The men in question are Guillaume Postel, a French man who was born around 1510 and died 1581,21 and Ignatius Ni‘matallah (or Nehemias as he was known to his Latin contemporaries) who was a Patriarch of the Syrian Jacobite church of Antioch. We do not know when the latter was born, but we know that he became Patriarch of the Jacobite Antiochian church in 1557 and died towards the end of the century (c. 1590) after living a fruitful and adventurous life as we shall see.22
(25) In the case of the Frenchman Postel23 (slide 25), we have very little information about his early life. But he must have been very well educated, and at some point he apparently started learning oriental languages, namely Hebrew and Arabic. He must have attained some fame on account of his dabbling in such oriental languages, for he was called upon by King François I (1515-47) to accompany the French ambassador Jean De La Forêt to the Turkish court in Constantinople at the occasion of negotiating with the Turkish court the French Ottoman alliance/treaty of 1536. Postel was apparently charged with the specific mission of collecting oriental manuscripts for the king’s library and it was probably thought that he could also act as an interpreter on account of his knowledge of oriental languages.

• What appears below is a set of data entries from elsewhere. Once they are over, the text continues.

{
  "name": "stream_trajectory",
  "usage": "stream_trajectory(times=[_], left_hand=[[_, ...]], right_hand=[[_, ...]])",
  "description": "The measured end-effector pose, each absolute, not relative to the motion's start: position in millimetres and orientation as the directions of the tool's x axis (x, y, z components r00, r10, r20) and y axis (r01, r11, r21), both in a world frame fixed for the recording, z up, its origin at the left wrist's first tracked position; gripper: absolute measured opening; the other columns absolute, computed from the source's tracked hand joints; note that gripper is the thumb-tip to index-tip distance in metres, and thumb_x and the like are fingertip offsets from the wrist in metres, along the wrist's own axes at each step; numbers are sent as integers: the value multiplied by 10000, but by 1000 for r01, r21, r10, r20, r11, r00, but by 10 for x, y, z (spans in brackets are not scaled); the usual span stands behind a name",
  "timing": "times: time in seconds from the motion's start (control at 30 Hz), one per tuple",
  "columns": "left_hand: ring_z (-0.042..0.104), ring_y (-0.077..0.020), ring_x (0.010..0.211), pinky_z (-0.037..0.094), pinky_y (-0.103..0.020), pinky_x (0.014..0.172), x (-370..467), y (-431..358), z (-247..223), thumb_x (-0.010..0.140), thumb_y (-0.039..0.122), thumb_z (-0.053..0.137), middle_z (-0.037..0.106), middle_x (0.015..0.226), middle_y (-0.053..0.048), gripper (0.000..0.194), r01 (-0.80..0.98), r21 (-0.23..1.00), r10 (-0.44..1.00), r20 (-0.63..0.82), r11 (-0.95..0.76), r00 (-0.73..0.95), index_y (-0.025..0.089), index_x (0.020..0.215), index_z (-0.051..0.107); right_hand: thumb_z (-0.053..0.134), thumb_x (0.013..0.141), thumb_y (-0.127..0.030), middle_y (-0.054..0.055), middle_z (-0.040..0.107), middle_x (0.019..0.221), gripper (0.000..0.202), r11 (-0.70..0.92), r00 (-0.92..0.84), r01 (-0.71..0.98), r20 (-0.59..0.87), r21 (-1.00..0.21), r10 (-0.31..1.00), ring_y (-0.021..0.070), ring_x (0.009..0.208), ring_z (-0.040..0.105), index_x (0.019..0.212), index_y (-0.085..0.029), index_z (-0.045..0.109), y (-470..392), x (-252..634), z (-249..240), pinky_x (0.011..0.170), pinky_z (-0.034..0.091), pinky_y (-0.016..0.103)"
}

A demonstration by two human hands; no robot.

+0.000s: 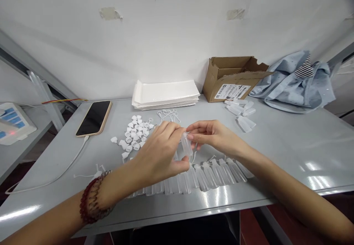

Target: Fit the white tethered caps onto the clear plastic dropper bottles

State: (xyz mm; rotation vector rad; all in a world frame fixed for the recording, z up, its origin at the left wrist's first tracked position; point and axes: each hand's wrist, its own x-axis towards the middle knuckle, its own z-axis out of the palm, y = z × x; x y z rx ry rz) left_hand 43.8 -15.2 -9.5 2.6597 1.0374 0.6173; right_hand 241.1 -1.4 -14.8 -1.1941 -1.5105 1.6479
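Note:
A small translucent plastic bottle (187, 144) is held upright, slightly tilted, over the grey table. My left hand (163, 149) is closed around it, with the thumb near its lower end and the fingers at its top. The fingertips of my right hand (206, 134) pinch near the upper end of the same bottle; whatever else they grip is hidden. Below my hands lies a row of similar bottles (214, 173), several with thin white strings at their necks. Left of the bottle, a pile of small white caps (135, 134) is spread out. Loose white strings (168, 115) lie behind my left hand.
A stack of white sheets or trays (166, 94) stands against the wall, beside an open cardboard box (235, 79). More loose bottles (243, 114) lie before the box. A phone (94, 118) with a charging cable (74, 156) is at left; blue cloth (298, 83) lies at right.

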Motion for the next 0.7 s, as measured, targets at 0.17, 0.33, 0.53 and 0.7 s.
stream_trajectory(times=[0.17,0.33,0.53,0.7], left_hand=[[489,-256,1010,485,-395,819,321,60,-194,733,267,626,579,1038,-92,427,547,489,673,119,-680,730,150,1137,557],[473,-272,1067,476,-420,851,287,158,-263,725,257,615,585,1069,-95,491,568,491,674,55,-661,737,162,1203,560],[459,-286,1030,472,-435,837,348,140,-255,696,277,635,598,1025,-104,470,601,429,676,34,-675,736,142,1145,614],[447,-293,1033,467,-436,845,353,118,-260,700,317,646,588,1032,-121,491,622,401,682,12,-673,731,103,1141,620]], right_hand=[[641,775,-209,8,671,736,170,-98,-493,301,-243,-949,835,120,592,605,933,-148,646,99,2541,-233,608,497,286],[504,769,-57,12,703,747,251,279,-462,584,-29,-762,886,150,684,624,821,-183,716,98,2494,-274,659,469,280],[470,769,-33,26,731,837,312,380,-527,618,-4,-689,850,175,776,649,843,-197,724,131,2498,-350,730,490,296],[468,799,-40,27,731,845,298,423,-577,619,-17,-662,816,171,783,656,855,-189,719,155,2497,-374,743,489,288]])
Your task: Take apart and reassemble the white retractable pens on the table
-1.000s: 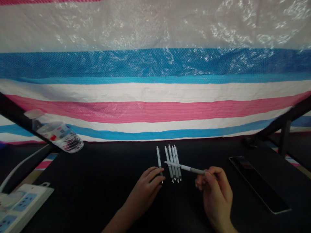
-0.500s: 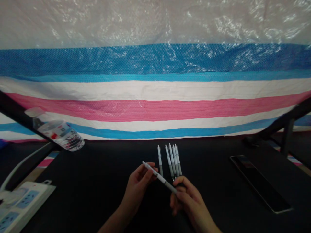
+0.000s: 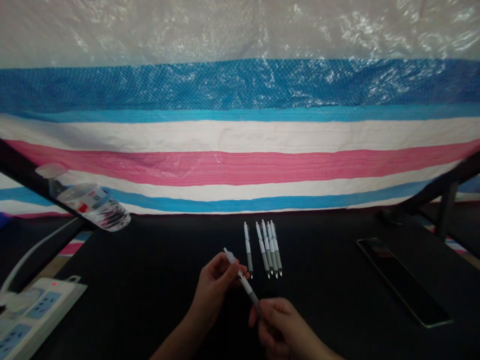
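Note:
A white pen with a grey grip (image 3: 245, 284) slants between my two hands above the black table. My left hand (image 3: 213, 285) pinches its upper part, near the clip and push button. Around the grey grip end, the fingers of my right hand (image 3: 279, 322) are closed, hiding the tip. Just beyond my left fingertips lies a single similar pen (image 3: 248, 247), tip toward me. To its right, a group of several matching pens (image 3: 269, 247) rests side by side, tips also pointing my way.
A smartphone (image 3: 403, 280) lies on the black table (image 3: 150, 280) at the right. On the left are a clear plastic bottle (image 3: 93, 202), tilted by a dark bar, and a white power strip (image 3: 41, 310) with a lit red light. A striped plastic sheet (image 3: 240, 170) hangs behind.
My right hand has moved down and slightly left with the grip end, so the pen points more steeply toward me. The tips of the grouped pens have come into full view.

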`<state>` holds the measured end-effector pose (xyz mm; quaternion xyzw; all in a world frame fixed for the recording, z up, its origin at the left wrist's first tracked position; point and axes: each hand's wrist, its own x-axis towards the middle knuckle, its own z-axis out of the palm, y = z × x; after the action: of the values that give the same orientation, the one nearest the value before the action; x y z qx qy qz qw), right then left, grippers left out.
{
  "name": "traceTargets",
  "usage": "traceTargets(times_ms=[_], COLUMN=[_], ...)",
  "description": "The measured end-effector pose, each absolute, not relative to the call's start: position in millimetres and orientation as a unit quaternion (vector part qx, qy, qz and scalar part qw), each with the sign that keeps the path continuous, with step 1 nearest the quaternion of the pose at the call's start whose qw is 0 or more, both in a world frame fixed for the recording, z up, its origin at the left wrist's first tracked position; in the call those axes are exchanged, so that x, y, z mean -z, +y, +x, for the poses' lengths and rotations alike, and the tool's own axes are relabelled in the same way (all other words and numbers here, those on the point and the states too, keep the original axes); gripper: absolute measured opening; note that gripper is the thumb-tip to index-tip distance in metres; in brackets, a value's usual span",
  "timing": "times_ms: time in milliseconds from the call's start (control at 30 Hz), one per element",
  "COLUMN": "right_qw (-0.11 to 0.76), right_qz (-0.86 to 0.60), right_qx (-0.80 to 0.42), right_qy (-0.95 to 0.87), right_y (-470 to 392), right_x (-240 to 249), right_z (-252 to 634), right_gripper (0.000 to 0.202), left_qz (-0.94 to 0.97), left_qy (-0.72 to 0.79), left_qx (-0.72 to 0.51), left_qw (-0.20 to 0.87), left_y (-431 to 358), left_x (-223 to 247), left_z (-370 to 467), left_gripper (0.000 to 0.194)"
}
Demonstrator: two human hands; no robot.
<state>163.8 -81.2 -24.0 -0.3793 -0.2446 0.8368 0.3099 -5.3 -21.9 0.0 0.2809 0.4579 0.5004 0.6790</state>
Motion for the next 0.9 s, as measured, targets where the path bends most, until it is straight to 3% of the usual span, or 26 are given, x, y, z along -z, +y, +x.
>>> traceTargets(times_ms=[333,467,633,800,900], right_qw=[0.369,0.346,0.342,0.316,0.313], right_qz=[-0.390,-0.374,-0.342,-0.346,-0.346], right_qx=[-0.821,-0.842,-0.857,-0.864,-0.860], right_qy=[-0.197,-0.177,-0.179,-0.185,-0.205], right_y=[-81.4,-80.5,-80.4,-80.0,-79.8], right_x=[22.9,24.8,24.5,27.0,26.8], right_z=[157.7,158.9,162.3,163.3,162.7], right_gripper=[0.057,0.063,0.048,0.055,0.050], left_qz=[0.319,0.306,0.275,0.267,0.261], left_qy=[0.412,0.395,0.397,0.400,0.404], left_qx=[-0.508,-0.506,-0.514,-0.513,-0.511], left_qw=[0.686,0.703,0.709,0.711,0.713], left_y=[-26.2,-25.3,-23.6,-22.5,-22.0], left_x=[0.6,1.0,1.7,1.1,-0.2], left_z=[-4.1,-3.2,-2.2,-1.4,-0.7], left_gripper=[0.035,0.039,0.037,0.039,0.041])
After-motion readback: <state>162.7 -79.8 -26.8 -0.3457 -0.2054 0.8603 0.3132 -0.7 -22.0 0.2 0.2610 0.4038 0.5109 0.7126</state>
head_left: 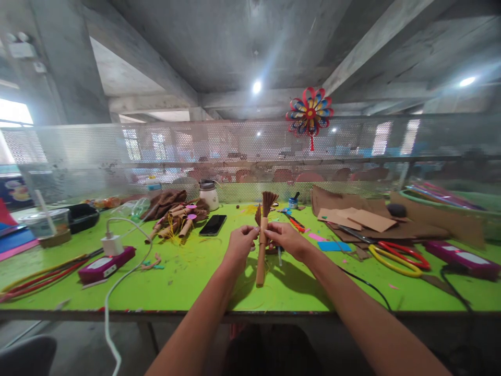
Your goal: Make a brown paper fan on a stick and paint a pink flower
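Observation:
A brown paper tube (261,263) with a fringed brown top (269,202) stands nearly upright over the green table (188,284). My left hand (240,244) pinches its upper part from the left, fingertips beside a smaller fringed piece (258,215). From the right, my right hand (288,239) has its fingers closed on the same tube. Under my right hand a thin pale stick is partly visible. Several similar brown tubes (187,226) with fringes and pink discs lie in a pile to the left.
A black phone (213,225) and a white jar (209,196) sit left of centre. Brown card (376,219), yellow-handled scissors (395,261) and a purple power strip (462,258) are at right. At left, a white cable (107,313) crosses the table edge near another power strip (105,265).

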The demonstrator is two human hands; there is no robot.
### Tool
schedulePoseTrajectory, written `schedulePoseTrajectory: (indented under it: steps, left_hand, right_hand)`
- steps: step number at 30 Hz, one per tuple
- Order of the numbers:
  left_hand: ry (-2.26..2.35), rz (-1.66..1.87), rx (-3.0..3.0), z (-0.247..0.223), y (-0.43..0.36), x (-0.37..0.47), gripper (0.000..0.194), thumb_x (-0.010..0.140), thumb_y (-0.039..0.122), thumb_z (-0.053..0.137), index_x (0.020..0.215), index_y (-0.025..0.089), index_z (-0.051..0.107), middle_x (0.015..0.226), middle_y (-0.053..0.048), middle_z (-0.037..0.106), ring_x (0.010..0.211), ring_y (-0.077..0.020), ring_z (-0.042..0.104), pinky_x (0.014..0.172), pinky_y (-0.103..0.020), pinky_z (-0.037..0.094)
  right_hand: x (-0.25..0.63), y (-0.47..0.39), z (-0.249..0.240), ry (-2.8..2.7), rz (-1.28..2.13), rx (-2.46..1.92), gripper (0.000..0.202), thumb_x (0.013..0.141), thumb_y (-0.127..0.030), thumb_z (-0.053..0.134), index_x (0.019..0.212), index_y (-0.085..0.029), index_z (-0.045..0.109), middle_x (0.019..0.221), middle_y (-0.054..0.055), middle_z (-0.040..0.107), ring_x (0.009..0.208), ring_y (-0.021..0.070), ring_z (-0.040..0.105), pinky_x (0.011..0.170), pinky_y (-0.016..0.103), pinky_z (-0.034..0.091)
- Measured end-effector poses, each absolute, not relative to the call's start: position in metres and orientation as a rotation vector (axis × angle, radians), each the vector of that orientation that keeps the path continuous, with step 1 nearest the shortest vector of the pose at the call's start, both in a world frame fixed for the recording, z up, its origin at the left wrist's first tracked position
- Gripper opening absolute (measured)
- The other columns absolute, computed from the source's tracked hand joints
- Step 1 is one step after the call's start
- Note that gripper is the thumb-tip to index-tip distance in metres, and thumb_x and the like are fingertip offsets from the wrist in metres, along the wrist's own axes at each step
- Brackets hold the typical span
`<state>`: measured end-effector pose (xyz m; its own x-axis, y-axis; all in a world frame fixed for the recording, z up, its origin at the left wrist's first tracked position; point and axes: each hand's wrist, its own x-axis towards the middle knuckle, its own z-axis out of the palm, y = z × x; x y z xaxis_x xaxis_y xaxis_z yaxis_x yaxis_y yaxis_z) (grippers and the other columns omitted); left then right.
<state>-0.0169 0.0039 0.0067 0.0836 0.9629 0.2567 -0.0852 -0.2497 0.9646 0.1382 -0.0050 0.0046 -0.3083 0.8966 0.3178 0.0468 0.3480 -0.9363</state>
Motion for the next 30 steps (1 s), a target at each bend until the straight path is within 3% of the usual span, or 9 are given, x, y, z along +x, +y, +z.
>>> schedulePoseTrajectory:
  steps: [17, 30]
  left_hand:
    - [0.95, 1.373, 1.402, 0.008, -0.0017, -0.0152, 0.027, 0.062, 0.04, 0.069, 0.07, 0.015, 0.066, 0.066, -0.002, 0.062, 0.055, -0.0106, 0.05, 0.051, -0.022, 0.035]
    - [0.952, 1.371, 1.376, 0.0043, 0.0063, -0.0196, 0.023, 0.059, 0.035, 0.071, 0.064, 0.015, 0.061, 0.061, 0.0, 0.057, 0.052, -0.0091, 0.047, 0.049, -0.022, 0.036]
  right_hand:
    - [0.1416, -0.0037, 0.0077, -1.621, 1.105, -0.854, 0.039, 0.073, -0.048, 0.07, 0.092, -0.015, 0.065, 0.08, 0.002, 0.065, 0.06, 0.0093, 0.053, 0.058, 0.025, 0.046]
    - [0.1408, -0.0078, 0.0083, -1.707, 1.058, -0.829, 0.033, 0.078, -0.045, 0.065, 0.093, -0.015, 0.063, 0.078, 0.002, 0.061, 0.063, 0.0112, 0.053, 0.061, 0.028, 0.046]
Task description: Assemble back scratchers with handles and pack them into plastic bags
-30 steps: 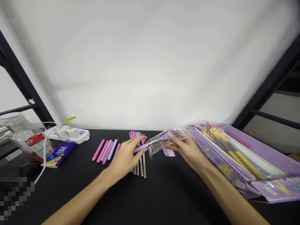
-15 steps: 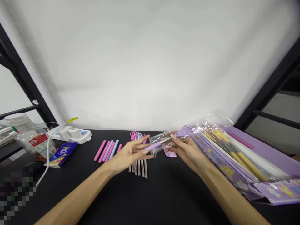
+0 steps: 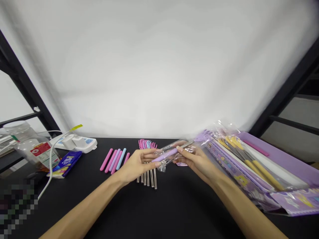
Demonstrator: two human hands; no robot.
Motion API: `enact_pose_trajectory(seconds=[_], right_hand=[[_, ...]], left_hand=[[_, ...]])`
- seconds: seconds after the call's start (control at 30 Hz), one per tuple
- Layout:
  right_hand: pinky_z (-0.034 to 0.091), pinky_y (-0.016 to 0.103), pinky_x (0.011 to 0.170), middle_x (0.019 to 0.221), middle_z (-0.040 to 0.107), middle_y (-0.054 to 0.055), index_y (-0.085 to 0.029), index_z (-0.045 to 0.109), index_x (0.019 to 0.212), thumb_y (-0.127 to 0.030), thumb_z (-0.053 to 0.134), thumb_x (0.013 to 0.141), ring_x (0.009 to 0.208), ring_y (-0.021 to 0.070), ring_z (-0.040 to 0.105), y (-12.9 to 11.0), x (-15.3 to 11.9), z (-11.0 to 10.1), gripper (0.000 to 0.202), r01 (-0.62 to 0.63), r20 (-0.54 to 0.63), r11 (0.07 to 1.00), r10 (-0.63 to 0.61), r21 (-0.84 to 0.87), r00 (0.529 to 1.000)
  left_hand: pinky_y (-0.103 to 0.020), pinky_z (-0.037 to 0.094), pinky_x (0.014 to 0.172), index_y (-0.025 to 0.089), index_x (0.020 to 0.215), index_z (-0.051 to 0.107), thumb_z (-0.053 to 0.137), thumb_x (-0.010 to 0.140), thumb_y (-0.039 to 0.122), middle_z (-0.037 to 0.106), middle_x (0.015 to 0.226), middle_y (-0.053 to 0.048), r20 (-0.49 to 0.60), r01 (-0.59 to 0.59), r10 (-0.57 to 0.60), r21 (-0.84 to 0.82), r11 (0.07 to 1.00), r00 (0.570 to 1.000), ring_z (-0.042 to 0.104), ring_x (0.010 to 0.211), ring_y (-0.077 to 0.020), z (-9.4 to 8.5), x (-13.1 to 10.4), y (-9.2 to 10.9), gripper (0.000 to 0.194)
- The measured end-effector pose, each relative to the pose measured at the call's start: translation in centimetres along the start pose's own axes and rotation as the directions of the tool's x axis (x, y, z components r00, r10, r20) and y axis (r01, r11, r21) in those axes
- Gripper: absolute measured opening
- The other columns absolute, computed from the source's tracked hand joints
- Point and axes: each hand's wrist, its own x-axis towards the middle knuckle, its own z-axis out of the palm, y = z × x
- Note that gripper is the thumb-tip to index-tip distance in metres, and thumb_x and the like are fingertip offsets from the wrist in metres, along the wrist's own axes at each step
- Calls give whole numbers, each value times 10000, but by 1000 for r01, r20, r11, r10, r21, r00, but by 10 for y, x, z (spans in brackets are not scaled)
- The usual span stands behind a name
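Observation:
A purple back scratcher (image 3: 165, 154) with a metal rod and a claw-shaped head lies slantwise between my hands, partly inside a clear plastic sleeve (image 3: 161, 167). My left hand (image 3: 136, 165) pinches the handle end and the sleeve there. My right hand (image 3: 196, 161) grips the upper handle, thumb on top, with the claw head (image 3: 203, 135) beyond its fingers. Beneath and behind my left hand, several metal rods (image 3: 148, 179) with pink, purple and blue claw heads (image 3: 147, 144) lie in a row. Left of them are several loose pink, purple and blue handles (image 3: 114, 160).
On the right, a purple box (image 3: 279, 157) holds yellow-handled back scratchers (image 3: 259, 169) and clear wrapping. A small pink card (image 3: 181, 164) lies under my right hand. A power strip (image 3: 87, 144), a blue packet (image 3: 68, 162) and a clear jar (image 3: 37, 146) stand at left.
The back scratcher has shifted to the right and slightly up at its claw end, showing more of its purple handle. My right hand now grips nearer the handle; my left hand has closed in.

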Motion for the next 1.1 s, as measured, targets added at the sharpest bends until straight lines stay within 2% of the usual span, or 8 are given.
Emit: enact_pose_trajectory(seconds=[0.13,0.27,0.43,0.57,0.73,0.87,0.97,1.1], right_hand=[[540,326,759,925,708,23,-228,634,1014,-400,718,807,834,177,676,0,0,1,282,-18,60,1000,18,0,998],[536,313,768,888,705,13,-233,611,998,-417,702,820,799,163,677,8,2,8,271,3,1,998,-3,58,1000],[531,314,789,823,705,4,-221,610,938,-396,735,797,751,151,672,13,8,3,257,12,-98,994,-1,107,995],[541,311,741,804,707,8,-210,615,904,-410,760,766,735,160,672,10,10,-4,283,17,-182,991,8,136,983],[565,309,707,801,721,24,-201,589,898,-414,764,761,737,174,692,6,8,2,308,23,-149,996,-11,80,989],[579,284,625,765,731,37,-190,581,896,-444,778,738,645,169,696,7,8,0,358,20,-237,1000,-18,6,971],[571,262,553,715,723,33,-182,576,889,-458,790,721,541,144,664,11,10,-3,387,-5,-316,1000,2,-7,949],[568,248,519,739,731,64,-170,574,860,-484,774,730,575,160,680,16,10,2,395,-59,-295,998,57,2,954]], left_hand=[[-355,564,793,139,886,666,817,686,378,753,845,-80,-7,47,-47,-32,998,999,723,789,-208,3,-1,0,346],[-263,535,604,154,702,558,830,659,399,689,620,-13,-103,35,-36,-10,999,994,672,575,-152,9,-1,-5,369],[-296,563,677,158,882,585,849,645,342,727,710,-40,-57,64,-67,-51,997,996,710,677,-190,10,-1,-8,400],[-376,556,842,168,1141,547,729,798,380,745,887,-94,36,7,-3,-114,993,999,720,846,-215,9,-3,-4,442],[-369,544,821,215,1219,472,746,783,369,708,865,-50,-7,-14,14,15,1000,1000,709,819,-207,10,-7,3,538],[-391,527,899,259,1346,357,682,842,314,670,1072,-91,141,-59,57,7,998,988,694,955,-211,11,-11,7,603],[-385,534,897,273,1309,394,658,859,318,650,1114,-80,91,-88,80,88,992,993,693,947,-200,15,-12,7,524],[-341,578,762,259,1244,419,602,896,336,669,1013,-44,12,-148,148,175,973,989,700,835,-180,20,-11,0,401]])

The fact that he did indeed go on this trip and that he collected oriental manuscripts, and scientific ones for that matter, is indisputable, for it is clearly attested in at least one note (slide 26) on one Arabic astronomical manuscript. The note clearly states that he was in Constantinople in the year 1536, the year when the treaty was actually concluded, and when he presumably bought this manuscript. He obviously brought it back with him to France, when he returned that year or the year after. The manuscript now rests together with thousands others in the collection of oriental manuscripts at the Bibliothèque National in Paris (slides 27&28).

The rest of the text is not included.